▶ **WORK ITEM**:
Count the lines in the records below that contain the word "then", and reply with only that number.

▶ **DATASET RECORDS**:
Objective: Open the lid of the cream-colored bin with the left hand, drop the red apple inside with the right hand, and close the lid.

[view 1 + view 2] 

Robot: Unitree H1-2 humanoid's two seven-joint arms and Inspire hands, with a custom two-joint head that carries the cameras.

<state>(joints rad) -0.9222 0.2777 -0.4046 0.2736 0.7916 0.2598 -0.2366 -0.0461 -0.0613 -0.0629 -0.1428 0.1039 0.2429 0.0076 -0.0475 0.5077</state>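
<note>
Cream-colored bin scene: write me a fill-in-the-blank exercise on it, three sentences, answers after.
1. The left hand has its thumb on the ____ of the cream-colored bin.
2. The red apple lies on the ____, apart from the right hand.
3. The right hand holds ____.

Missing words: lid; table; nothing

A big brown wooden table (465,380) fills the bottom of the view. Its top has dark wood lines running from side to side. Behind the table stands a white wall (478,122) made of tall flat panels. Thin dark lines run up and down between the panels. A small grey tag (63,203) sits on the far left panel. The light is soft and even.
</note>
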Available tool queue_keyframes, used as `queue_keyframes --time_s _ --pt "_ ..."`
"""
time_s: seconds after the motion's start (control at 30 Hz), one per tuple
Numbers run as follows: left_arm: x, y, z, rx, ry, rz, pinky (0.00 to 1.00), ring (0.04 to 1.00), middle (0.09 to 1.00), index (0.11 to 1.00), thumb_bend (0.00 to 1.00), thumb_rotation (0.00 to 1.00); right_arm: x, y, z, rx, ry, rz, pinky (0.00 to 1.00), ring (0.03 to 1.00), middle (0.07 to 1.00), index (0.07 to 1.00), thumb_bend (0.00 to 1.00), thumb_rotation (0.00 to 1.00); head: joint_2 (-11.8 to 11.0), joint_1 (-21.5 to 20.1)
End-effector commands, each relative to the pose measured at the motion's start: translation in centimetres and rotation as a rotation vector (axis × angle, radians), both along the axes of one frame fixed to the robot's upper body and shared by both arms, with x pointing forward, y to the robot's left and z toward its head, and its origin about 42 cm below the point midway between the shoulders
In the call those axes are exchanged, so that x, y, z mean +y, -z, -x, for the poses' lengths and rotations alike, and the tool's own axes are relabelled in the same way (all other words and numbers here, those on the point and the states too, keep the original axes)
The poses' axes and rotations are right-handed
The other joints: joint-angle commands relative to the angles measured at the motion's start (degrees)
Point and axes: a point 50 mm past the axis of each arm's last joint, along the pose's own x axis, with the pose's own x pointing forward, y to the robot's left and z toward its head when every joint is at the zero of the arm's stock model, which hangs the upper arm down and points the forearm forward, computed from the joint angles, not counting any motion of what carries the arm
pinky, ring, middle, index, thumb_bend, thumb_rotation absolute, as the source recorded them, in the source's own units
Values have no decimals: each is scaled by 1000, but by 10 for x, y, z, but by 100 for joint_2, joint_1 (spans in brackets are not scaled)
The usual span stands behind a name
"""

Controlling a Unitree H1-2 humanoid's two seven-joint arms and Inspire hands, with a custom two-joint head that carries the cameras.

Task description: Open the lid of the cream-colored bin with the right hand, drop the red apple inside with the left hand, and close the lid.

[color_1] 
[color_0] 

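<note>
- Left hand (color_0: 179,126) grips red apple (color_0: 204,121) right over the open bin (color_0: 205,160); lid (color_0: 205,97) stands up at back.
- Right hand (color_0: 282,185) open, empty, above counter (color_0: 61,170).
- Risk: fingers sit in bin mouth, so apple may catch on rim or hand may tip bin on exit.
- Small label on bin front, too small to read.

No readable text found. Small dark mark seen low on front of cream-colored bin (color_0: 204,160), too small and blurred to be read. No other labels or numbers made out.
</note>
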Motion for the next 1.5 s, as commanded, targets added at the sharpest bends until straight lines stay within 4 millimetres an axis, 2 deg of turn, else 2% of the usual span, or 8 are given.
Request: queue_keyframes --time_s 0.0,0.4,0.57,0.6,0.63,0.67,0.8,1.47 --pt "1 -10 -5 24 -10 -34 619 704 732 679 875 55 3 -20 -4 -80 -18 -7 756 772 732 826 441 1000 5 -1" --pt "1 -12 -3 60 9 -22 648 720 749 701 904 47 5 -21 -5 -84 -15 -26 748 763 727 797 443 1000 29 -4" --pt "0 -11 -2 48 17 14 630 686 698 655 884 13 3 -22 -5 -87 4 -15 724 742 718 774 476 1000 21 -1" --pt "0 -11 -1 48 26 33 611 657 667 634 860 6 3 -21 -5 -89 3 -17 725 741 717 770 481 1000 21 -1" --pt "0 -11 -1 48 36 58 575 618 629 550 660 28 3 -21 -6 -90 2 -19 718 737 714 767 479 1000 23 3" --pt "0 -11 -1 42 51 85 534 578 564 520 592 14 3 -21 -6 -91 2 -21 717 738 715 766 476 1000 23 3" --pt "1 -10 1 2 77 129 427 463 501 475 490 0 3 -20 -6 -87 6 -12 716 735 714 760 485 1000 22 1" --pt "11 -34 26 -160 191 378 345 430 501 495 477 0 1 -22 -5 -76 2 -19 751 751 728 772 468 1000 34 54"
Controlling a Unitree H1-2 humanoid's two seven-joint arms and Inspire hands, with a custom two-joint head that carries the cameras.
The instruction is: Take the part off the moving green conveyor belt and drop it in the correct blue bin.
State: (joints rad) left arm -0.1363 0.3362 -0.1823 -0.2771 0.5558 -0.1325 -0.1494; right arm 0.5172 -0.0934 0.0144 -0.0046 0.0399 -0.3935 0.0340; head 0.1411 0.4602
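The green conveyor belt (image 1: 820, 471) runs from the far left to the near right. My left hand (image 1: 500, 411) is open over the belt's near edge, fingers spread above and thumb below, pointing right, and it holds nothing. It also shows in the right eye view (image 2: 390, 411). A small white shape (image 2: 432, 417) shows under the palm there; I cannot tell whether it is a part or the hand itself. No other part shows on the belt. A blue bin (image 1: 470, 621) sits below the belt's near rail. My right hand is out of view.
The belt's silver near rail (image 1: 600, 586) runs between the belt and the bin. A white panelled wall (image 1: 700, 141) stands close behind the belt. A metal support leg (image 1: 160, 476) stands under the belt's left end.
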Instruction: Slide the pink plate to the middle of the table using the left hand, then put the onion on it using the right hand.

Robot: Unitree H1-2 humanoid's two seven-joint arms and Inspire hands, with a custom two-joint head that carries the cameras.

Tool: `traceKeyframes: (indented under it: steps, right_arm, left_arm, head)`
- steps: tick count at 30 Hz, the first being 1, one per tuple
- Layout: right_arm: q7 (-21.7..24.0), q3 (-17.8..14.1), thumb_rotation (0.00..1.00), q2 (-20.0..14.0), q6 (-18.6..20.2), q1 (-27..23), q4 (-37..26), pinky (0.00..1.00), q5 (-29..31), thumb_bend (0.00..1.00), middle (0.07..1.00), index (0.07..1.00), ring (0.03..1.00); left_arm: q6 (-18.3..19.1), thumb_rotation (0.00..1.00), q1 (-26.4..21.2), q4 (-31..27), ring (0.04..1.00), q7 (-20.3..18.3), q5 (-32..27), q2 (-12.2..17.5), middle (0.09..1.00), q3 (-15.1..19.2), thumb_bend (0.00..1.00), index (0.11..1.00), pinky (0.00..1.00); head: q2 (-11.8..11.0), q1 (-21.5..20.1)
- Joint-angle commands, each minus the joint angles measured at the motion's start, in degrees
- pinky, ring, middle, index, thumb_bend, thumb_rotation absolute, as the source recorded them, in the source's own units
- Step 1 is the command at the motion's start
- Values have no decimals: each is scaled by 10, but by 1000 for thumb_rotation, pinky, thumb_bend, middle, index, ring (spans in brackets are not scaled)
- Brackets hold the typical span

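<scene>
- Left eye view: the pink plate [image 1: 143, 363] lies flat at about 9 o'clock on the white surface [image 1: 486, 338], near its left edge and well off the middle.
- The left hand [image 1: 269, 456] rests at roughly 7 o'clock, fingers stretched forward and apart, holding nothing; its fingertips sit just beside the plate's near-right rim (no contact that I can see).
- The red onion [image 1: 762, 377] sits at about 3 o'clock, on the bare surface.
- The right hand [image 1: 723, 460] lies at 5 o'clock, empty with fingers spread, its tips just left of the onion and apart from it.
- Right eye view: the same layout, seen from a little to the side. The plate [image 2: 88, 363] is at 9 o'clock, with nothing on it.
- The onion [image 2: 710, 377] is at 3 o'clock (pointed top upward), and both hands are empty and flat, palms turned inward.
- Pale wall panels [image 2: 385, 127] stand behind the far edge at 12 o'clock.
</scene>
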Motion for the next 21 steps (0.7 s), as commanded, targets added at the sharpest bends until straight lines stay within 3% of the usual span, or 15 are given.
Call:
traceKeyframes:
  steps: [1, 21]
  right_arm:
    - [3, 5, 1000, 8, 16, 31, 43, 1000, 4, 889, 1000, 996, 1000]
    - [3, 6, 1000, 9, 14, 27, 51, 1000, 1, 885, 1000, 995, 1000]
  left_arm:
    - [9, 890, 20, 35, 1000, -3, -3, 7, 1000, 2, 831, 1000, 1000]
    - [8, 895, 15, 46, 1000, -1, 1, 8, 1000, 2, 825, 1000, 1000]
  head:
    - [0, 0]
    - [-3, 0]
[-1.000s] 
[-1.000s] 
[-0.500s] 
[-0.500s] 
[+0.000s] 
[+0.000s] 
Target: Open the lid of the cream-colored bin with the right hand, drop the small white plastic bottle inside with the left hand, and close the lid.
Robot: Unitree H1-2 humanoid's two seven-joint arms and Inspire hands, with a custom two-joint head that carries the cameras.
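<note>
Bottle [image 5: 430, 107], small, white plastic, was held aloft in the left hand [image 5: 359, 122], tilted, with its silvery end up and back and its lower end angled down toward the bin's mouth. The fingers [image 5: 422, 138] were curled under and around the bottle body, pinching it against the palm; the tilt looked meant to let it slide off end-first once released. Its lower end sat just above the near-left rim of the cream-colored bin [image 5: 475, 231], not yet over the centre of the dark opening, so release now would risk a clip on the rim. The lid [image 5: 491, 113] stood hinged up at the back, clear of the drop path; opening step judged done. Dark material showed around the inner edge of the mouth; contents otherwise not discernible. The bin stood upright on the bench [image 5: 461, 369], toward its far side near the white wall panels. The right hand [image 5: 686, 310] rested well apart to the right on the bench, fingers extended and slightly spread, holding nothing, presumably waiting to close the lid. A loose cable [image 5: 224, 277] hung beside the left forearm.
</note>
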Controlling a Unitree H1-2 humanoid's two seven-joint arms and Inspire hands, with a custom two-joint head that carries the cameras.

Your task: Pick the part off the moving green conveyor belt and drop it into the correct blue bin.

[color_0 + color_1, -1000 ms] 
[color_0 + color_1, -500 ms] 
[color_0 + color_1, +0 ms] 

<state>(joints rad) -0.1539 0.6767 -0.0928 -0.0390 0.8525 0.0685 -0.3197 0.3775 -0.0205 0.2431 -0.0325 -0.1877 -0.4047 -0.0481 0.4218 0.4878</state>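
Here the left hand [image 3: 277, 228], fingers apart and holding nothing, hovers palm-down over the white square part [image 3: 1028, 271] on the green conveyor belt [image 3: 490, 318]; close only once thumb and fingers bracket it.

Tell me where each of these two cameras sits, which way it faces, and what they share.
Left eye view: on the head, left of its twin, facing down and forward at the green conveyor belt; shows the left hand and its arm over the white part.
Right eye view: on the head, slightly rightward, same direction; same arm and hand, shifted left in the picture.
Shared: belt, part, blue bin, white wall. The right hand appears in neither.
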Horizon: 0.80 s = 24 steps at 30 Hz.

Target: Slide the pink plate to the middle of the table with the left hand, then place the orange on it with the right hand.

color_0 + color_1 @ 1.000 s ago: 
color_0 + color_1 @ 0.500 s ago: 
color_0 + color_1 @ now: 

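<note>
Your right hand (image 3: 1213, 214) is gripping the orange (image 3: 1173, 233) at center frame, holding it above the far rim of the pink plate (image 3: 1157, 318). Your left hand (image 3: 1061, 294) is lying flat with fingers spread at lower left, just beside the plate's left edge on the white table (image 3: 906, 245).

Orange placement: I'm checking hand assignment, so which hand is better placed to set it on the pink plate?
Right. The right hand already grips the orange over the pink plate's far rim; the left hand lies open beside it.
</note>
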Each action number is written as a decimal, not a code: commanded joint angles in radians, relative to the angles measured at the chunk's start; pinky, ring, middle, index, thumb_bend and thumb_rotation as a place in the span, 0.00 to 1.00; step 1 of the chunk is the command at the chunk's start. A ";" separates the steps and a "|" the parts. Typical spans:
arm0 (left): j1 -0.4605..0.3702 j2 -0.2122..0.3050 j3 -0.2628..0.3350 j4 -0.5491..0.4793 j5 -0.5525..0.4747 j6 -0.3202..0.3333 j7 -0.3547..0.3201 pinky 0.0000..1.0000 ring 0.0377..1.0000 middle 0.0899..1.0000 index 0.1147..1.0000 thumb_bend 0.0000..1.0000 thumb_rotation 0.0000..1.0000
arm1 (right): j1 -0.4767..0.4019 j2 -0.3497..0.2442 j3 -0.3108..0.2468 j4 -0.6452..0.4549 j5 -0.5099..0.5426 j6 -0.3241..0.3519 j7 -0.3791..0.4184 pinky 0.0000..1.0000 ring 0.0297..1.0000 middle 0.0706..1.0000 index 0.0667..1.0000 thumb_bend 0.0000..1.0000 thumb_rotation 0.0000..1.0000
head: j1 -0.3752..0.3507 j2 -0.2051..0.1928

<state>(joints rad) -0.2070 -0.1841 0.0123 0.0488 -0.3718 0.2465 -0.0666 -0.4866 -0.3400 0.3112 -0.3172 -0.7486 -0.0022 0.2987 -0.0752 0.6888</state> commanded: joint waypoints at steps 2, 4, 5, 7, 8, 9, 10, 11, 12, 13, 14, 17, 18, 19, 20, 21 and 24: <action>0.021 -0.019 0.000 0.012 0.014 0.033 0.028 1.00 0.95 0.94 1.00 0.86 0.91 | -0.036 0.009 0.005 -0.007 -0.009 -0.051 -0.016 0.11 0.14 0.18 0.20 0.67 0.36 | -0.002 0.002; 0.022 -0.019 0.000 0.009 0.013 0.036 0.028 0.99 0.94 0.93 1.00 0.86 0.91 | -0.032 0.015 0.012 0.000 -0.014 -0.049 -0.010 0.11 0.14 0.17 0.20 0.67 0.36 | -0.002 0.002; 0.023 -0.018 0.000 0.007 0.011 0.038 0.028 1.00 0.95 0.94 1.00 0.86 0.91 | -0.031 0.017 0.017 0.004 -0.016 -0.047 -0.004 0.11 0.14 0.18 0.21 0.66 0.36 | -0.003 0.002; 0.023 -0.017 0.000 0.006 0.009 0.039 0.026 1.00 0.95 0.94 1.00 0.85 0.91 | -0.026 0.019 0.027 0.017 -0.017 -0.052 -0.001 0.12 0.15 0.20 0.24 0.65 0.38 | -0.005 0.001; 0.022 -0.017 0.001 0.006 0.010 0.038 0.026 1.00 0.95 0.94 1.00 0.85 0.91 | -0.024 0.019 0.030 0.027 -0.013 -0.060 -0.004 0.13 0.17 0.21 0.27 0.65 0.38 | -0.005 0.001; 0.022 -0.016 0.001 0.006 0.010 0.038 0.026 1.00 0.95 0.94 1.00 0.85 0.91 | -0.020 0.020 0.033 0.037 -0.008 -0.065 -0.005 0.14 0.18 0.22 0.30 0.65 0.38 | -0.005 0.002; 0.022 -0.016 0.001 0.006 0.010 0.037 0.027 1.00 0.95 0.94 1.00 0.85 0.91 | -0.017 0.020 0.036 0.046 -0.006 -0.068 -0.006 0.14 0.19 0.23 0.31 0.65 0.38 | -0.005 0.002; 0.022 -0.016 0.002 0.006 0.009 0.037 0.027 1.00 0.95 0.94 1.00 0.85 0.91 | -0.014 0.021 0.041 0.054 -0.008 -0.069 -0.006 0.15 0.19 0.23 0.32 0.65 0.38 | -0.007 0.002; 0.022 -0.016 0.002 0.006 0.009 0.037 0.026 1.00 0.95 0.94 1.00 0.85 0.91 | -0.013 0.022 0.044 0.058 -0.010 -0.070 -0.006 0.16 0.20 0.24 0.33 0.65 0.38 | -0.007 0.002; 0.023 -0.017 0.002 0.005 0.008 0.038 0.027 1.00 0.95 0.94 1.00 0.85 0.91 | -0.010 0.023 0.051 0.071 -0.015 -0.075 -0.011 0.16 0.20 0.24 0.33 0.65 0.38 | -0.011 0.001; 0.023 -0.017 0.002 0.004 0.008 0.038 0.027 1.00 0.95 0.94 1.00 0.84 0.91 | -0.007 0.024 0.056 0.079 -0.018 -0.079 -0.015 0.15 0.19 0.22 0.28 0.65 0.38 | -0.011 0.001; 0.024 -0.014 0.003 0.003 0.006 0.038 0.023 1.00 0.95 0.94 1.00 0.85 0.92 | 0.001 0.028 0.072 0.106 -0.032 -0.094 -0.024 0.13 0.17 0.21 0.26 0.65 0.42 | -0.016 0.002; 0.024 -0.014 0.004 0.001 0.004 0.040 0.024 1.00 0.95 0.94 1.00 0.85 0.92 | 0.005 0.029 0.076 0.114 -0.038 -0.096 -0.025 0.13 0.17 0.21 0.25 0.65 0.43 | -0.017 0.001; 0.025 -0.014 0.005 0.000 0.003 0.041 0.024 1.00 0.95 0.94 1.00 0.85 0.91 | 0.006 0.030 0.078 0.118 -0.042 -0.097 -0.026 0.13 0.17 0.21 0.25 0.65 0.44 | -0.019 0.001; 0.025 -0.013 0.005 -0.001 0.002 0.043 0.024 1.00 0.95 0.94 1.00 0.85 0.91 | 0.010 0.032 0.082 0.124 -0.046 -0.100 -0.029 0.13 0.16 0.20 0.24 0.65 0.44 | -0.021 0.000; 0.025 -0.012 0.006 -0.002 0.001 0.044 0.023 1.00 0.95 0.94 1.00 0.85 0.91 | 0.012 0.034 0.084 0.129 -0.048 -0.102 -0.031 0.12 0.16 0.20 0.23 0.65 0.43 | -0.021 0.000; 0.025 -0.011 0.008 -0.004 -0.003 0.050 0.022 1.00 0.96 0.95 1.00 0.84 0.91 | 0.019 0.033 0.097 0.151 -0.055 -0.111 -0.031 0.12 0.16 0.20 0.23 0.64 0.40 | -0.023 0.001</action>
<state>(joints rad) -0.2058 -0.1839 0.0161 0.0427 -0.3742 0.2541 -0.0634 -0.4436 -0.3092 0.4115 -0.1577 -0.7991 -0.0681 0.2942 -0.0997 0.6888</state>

▶ **ANSWER BELOW**:
2